A Theory of Output-Side Unsupervised Domain Adaptation
Tomer Galanti, Lior Wolf

TL;DR
This paper develops a theoretical framework for output-side unsupervised domain adaptation, analyzing scenarios where only target outputs or both inputs and outputs are available post-mapping, with bounds based on discrepancy measures.
Contribution
It introduces a theoretical analysis of output-side domain adaptation, including new bounds for various data availability scenarios, extending prior input-focused approaches.
Findings
Derived generalization bounds using discrepancy measures.
Analyzed three variants of output-side domain adaptation.

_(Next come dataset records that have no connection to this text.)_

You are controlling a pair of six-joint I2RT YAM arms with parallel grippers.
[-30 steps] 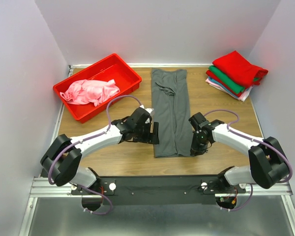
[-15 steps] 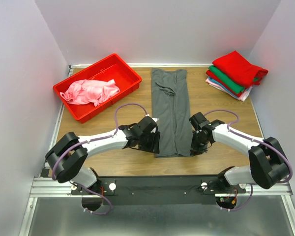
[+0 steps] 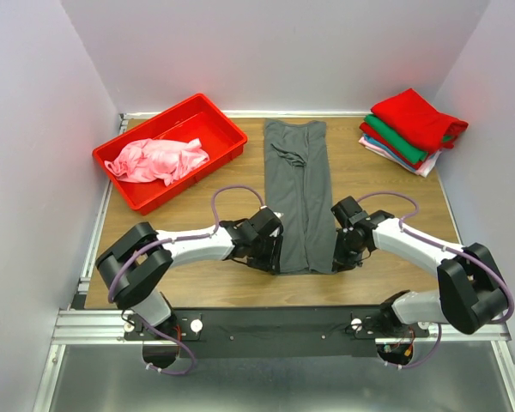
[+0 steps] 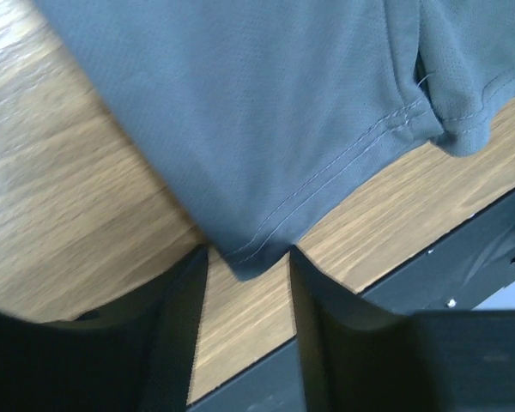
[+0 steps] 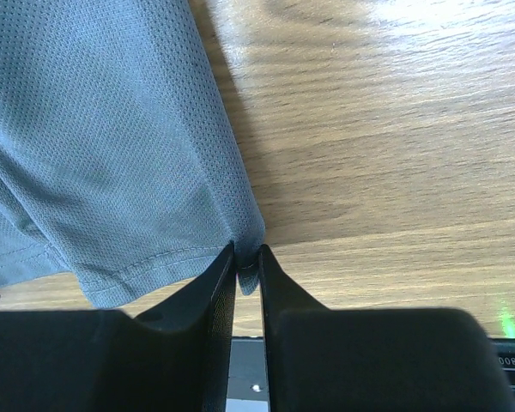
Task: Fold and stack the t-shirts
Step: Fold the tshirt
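Note:
A dark grey t-shirt (image 3: 298, 189) lies as a long narrow strip down the middle of the table. My left gripper (image 3: 273, 257) is at its near left corner. In the left wrist view the jaws (image 4: 247, 257) stand apart, with the hemmed corner of the grey cloth (image 4: 257, 103) poking between the tips and touching neither. My right gripper (image 3: 339, 257) is at the near right corner. In the right wrist view it (image 5: 246, 253) is shut on a pinch of the grey cloth (image 5: 103, 146). A crumpled pink t-shirt (image 3: 154, 159) lies in the bin.
The red plastic bin (image 3: 226, 123) stands at the back left. A stack of folded shirts (image 3: 412, 129), red on top, sits at the back right. The black rail (image 3: 275, 322) runs along the near table edge just behind both grippers.
My left arm has slid right to the shirt's near left corner and its jaws have narrowed around it. The right gripper has tightened on its corner and stayed in place.

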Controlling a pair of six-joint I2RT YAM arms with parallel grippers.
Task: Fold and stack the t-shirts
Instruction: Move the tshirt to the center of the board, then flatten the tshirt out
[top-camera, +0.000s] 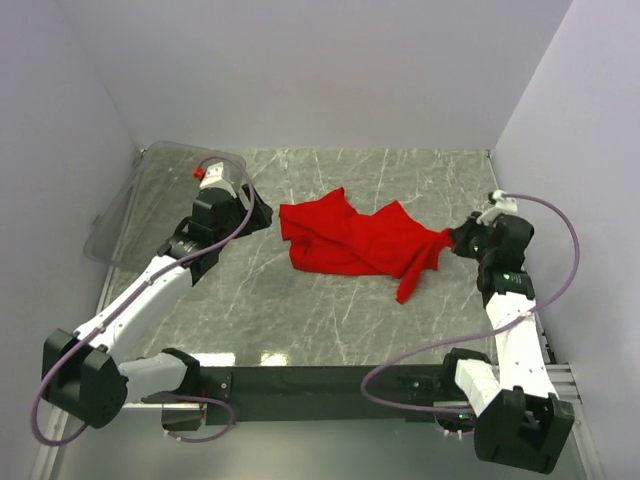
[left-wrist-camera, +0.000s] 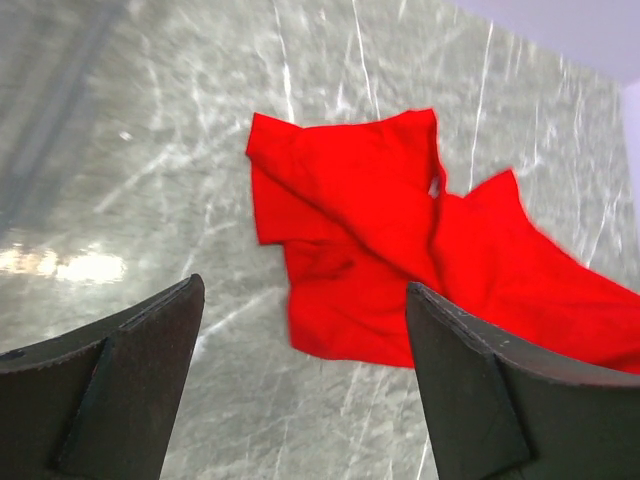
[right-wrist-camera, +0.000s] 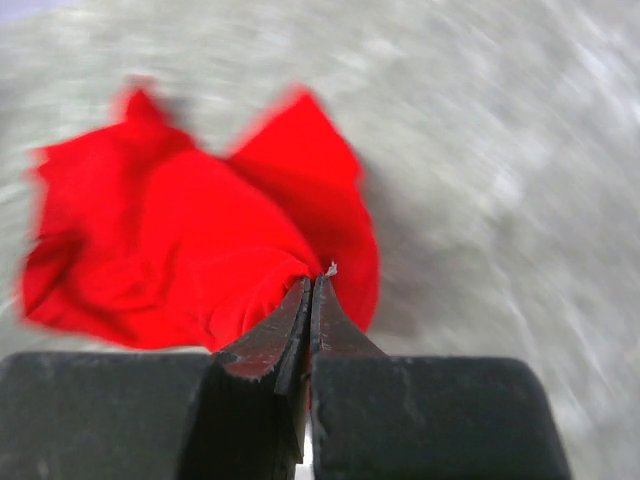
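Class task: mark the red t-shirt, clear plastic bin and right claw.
red t-shirt (top-camera: 350, 240), top view, middle of cloth.
clear plastic bin (top-camera: 125, 205), top view, left wall.
right claw (right-wrist-camera: 311, 288), right wrist view, between fingertips.

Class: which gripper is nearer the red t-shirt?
Right. The right gripper is shut on the red t-shirt at its right edge; the left gripper hangs open just off its left edge, not touching.

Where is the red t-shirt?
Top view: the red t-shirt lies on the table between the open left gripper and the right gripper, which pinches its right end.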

Provided theoretical insights into domain transfer problems.
Abstract
When learning a mapping from an input space to an output space, the assumption that the sample distribution of the training data is the same as that of the test data is often violated. Unsupervised domain shift methods adapt the learned function in order to correct for this shift. Previous work has focused on utilizing unlabeled samples from the target distribution. We consider the complementary problem in which the unlabeled samples are given post mapping, i.e., we are given the outputs of the mapping of unknown samples from the shifted domain. Two other variants are also studied: the two sided version, in which unlabeled samples are give from both the input and the output spaces, and the Domain Transfer problem, which was recently formalized. In all cases, we derive generalization bounds that employ discrepancy terms.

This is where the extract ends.